“A economia não pode parar”, essa é a máxima repetida constantemente por apoiadores do Presidente, sua equipe ministerial e por ele mesmo, muitas vezes, minimizando as mais de 110 mil mortes por coronavírus em nosso país. Nesta semana, assistimos perplexos à notícia de um trabalhador que morreu em um supermercado de Recife e foi coberto por guarda-sóis e tapumes, sem que as atividades do estabelecimento fossem suspensas[1], um triste retrato dos tempos em que vivemos, nos quais o lucro vale mais do que uma vida e temos que nos acostumar a seguir no “novo normal”, no qual é necessário enfrentar o risco de se contaminar, diariamente, para trazer dinheiro para casa e implorar para que possa continuar trabalhando no dia seguinte. No entanto, engana-se quem pensa que essas situações são problemas passageiros da pandemia.
Desde a Crise de 2008 e até antes, mas com menos intensidade, há uma tendência cada vez maior dos trabalhadores precisarem correr riscos, seja por terem que recorrer a empregos informais, sem direitos trabalhistas, ou por terem que sacrificar suas vidas em prol do trabalho, para que possam sustentar um padrão médio de vida, bem como abordado por Richard Sennet em “A corrosão do caráter”, livro no qual, em um relato sobre um diálogo com Rico, ele discorre sobre as diferenças entre o pensamento e realidade de Rico e seu pai, entrevistado pelo autor 15 anos antes, nesse diálogo, Sennet identifica no pensamento da nova geração, influenciado pelas novas relações de trabalho e pelas necessidades do novo capitalismo que, correr riscos é cada vez mais necessário para alcançar o sucesso e que os direitos trabalhistas que antes garantiam estabilidade, agora são vistos como armaduras burocráticas que não tem mais espaço em uma sociedade pautado no risco e na mudança permanente.
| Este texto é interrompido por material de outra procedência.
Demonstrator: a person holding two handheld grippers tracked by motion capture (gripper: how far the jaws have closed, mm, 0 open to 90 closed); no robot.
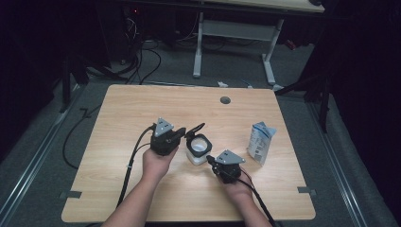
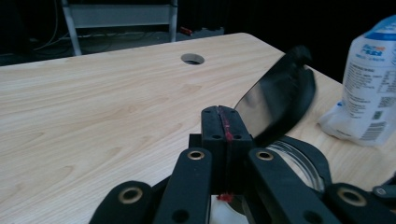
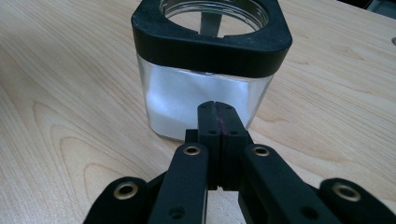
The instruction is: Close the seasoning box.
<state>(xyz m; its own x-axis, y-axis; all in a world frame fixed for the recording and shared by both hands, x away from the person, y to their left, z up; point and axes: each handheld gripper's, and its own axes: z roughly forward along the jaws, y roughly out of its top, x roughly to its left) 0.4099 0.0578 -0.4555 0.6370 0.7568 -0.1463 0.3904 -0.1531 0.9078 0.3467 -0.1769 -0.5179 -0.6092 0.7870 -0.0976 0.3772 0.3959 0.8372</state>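
Note:
A square glass jar (image 1: 197,152) with a black collar stands mid-table, holding white powder in its lower part (image 3: 187,100). Its black flip lid (image 1: 195,128) stands raised; in the left gripper view the lid (image 2: 280,93) rises just past the jaws. My left gripper (image 1: 181,134) (image 2: 225,122) is shut with nothing between its jaws, right beside the jar's rim (image 2: 303,156) on its left. My right gripper (image 1: 210,161) (image 3: 218,116) is also shut and empty, its tips low against the jar's near glass wall.
A white and blue pouch (image 1: 260,142) (image 2: 371,84) stands upright to the right of the jar. A round cable hole (image 1: 225,100) (image 2: 192,59) sits near the table's far edge. Cables trail from both grippers toward the front edge.

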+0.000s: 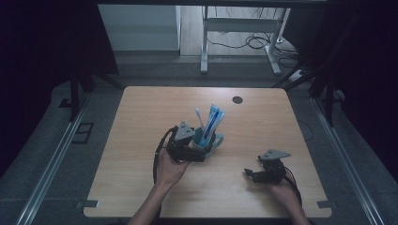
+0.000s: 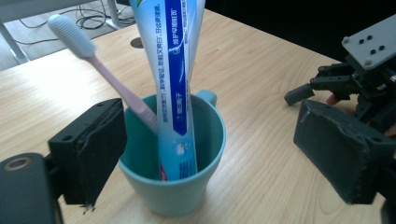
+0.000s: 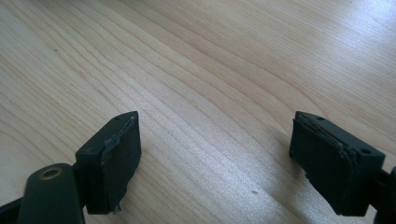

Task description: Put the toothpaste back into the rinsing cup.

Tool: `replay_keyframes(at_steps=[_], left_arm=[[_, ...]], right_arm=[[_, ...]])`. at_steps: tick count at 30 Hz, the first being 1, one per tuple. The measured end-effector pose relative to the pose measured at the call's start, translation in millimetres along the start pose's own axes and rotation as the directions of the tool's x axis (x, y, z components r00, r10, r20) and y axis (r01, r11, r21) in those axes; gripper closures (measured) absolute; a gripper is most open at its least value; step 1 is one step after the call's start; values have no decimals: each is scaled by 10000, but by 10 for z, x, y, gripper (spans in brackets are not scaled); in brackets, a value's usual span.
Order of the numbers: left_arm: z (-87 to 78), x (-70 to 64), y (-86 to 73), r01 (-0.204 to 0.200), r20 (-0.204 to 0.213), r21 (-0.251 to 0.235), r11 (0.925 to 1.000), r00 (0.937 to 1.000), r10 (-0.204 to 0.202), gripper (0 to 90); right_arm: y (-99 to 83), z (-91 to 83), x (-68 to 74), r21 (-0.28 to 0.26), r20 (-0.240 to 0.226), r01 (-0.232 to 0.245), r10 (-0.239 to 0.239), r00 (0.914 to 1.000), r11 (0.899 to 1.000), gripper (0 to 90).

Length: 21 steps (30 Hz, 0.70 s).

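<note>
Bare wood table (image 1: 263,117) surrounds your wide-open right gripper (image 1: 251,174); your left gripper (image 1: 199,153), jaws wide, flanks the teal cup (image 2: 175,186) holding toothpaste (image 2: 175,70) with blue Chinese lettering.

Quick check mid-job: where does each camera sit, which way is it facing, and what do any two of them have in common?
High view: above the person's side, looking forward and down on the table; both forearms, left tool and right tool show.
Left gripper view: rides the left tool, facing the teal cup with toothbrush and toothpaste tube; own jaws open around the cup.
Right gripper view: rides the right tool, facing bare tabletop between open jaws.
Shared: high and left gripper views both show the cup and the right tool.
</note>
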<state>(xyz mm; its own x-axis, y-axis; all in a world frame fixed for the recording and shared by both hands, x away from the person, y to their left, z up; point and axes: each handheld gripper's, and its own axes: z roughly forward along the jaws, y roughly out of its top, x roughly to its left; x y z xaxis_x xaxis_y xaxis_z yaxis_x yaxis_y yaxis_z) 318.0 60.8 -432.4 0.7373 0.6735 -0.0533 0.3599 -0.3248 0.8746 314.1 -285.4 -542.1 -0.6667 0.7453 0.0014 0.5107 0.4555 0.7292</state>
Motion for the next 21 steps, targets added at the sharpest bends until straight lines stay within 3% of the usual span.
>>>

Simultaneamente, tem-se a ascensão de um individualismo extremo, no qual cada um luta para se salvar e se auto promover, dificultando a organização coletiva para lutar contra as ameaças aos direitos trabalhistas, vistos como privilégios e conformismos pelo pensamento da sociedade, o qual é influenciado pelas classes dominantes.
Tendo em vista toda a situação supracitada, pode-se dizer que essa triste realidade nos guia a uma situação de crise da dignidade humana, uma vez que há uma precificação e uma instrumentalização das vidas humanas, as quais são utilizadas para atingir um fim, sendo a perda de milhares de vidas algo esperado e inevitável, digno de indiferença por aqueles que nos governam, para não permitir que a economia “quebre”.
Dessa forma, observa-se que essa tendência a correr riscos e a viver uma instabilidade constante com trabalhos flexíveis e sem direitos trabalhistas, intensificada agora na pandemia e que nos guia a uma condição de indignidade humana, continuará e a máxima de que “A economia não pode parar” será seguida, mesmo que para isso, os trabalhadores tenham que arriscar suas vidas, inclusive dando-as ao Deus Mercado, como o trabalhador de Recife, para que as engrenagens do sistema capitalista continuem rodando e os interesses das classes dominantes continuem sendo satisfeitos a partir da reprodução de pensamentos neoliberais estabelecidos por elas mesmas, nos quais se defende a privatização, diminuição do Estado e a flexibilização de direitos para fugir do chamado “custo Brasil”.
[1] Trabalhador morre em supermercado no Recife, corpo é coberto por guarda-sóis, e local continua funcionando. G1. Disponível em: https://g1.globo.com/pe/pernambuco/noticia/2020/08/19/representante-de-vendas-morre-em-supermercado-no-recife-e-corpo-e-coberto-por-guarda-sois.ghtml. Acesso em: 23/08/2020.
Rafael de Oliveira Trevisan- 1°ano- Direito Noturno.